Je n’y vois plus rien (2025)
Série de photos, loin de tout sur des chemins obscurs sans lune ni lumière.
Quand je m’avance sur ces chemins, il fait nuit noire, je ne vois rien, juste la trace du sol et parfois la découpe du ciel. Je cherche les endroits les plus sombres. La moindre lueur de vie humaine, d’une maison habitée ou même d’une agglomération lointaine est trop violente pour le capteur numérique de mon appareil photo, la lune tout autant, quand bien même elle ne serait qu’un croissant. Parfois j’ai peur sur ces chemins obscurs. J’ai bien une lampe de poche sur moi mais je ne peux pas m’en servir. Si je l’allume, le paysage redevient quelconque, banal, ennuyeux, puis je m’abîme les yeux et j’y vois encore moins. Alors j’avance dans le noir, m’abandonnant à l’obscurité de ces chemins que je connais par cœur et je me laisse porter par l’imaginaire qui s’ouvre à moi.

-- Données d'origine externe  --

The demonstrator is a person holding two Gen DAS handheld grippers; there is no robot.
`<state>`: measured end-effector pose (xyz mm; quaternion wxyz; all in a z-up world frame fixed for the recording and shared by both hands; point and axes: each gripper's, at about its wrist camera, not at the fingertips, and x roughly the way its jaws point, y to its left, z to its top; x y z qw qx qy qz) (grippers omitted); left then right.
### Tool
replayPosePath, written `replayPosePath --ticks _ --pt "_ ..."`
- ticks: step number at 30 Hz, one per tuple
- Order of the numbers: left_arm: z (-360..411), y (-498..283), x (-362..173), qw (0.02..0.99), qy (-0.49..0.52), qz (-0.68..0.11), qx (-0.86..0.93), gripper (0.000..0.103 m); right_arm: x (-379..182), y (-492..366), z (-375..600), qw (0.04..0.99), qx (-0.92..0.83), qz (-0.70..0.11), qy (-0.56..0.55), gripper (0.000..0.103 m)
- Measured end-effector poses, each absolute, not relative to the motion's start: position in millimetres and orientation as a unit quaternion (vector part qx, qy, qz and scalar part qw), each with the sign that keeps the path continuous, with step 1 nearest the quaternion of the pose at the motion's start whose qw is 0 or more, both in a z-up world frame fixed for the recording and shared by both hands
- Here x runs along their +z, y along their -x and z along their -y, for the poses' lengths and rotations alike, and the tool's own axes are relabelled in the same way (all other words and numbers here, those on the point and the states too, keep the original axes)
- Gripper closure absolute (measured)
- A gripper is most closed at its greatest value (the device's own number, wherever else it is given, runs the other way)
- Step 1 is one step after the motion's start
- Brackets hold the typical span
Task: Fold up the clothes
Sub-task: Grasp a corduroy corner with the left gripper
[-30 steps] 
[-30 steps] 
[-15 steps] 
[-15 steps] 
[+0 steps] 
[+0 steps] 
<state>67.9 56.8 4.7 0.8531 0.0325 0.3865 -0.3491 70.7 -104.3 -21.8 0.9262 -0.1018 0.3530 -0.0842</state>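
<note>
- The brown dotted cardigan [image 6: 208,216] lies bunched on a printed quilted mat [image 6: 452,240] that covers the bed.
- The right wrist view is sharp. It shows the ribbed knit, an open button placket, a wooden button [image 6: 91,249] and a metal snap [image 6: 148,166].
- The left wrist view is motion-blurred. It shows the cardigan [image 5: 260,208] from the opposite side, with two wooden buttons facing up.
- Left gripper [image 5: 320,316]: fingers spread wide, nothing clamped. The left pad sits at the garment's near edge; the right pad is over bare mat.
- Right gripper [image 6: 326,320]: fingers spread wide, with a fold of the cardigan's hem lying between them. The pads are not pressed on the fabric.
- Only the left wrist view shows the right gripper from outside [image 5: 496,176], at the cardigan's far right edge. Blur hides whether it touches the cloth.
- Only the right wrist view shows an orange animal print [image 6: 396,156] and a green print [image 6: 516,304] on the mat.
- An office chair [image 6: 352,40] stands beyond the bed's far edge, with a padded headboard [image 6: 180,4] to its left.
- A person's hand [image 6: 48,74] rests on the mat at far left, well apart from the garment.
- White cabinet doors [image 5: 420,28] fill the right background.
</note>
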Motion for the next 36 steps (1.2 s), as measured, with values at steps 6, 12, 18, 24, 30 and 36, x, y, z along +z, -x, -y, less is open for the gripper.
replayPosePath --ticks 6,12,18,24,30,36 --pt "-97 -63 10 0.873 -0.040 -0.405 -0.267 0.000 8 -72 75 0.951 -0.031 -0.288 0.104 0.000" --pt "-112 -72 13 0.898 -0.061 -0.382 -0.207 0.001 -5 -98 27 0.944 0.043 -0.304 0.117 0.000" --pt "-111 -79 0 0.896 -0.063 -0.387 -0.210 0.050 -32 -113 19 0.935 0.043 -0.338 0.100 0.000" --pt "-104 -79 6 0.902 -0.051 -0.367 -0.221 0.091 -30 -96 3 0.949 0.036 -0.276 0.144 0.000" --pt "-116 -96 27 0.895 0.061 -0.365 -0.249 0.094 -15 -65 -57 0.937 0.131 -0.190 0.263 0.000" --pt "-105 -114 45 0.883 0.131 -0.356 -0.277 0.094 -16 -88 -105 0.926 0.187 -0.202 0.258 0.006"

Je cadre à l’instinct, sans voir précisément ce que je cadre. Je devine ce que l’appareil enregistre mais impossible d’apprécier le résultat, l’image qui s’affiche est noire. C’est seulement lorsque je reviens chez moi, pendant le développement, que le résultat se révèle.
Chaque image est différente, chacune a son interprétation de la lumière, ses aberrations, c’est une surprise et j’ai parfois l’impression de revenir plus d’un siècle en arrière, surpris par un procédé chimique capricieux. Je retrouve des impressions de peintres que j’aime, Fauves, Nabis, je me souviens des chemins peints par De Staël, je les cherche dans ces images rêvées que j’aurais aimé peindre.
Blind To The Night (2025)
Series of photographs, far from everything, on dark paths without moonlight or illumination.
When I walk these paths, the night is pitch black—I see nothing, just the trace of the ground and, at times, the silhouette of the sky. I seek out the darkest places. The slightest glimmer of human life, the faint glow of an inhabited house, or even the distant haze of a city is too harsh for my camera’s digital sensor. Even the moon, no matter how thin its crescent, is too much. Sometimes, I feel fear on these shadowed trails. I do carry a flashlight, but I cannot use it. If I turn it on, the landscape becomes ordinary, dull, unremarkable. My eyes adjust, and I see even less. So I move forward in the dark, surrendering to the darkness of these paths I know by heart, letting my imagination unfold before me.
I frame instinctively, without precisely seeing what I capture. I sense what the camera records, but it’s impossible to assess the result—the image on the screen is black. Only when I return home, during development, does the outcome reveal itself.
Each image is unique, each interprets light in its own way, with its own distortions. It’s always a surprise, and at times, I feel as if I’ve stepped back over a century, as though caught off guard by an unpredictable chemical process. I rediscover echoes of the painters I love—the Fauves, the Nabis. I recall the paths painted by Nicolas de Staël, searching for them in these dreamlike images I wish I had painted myself.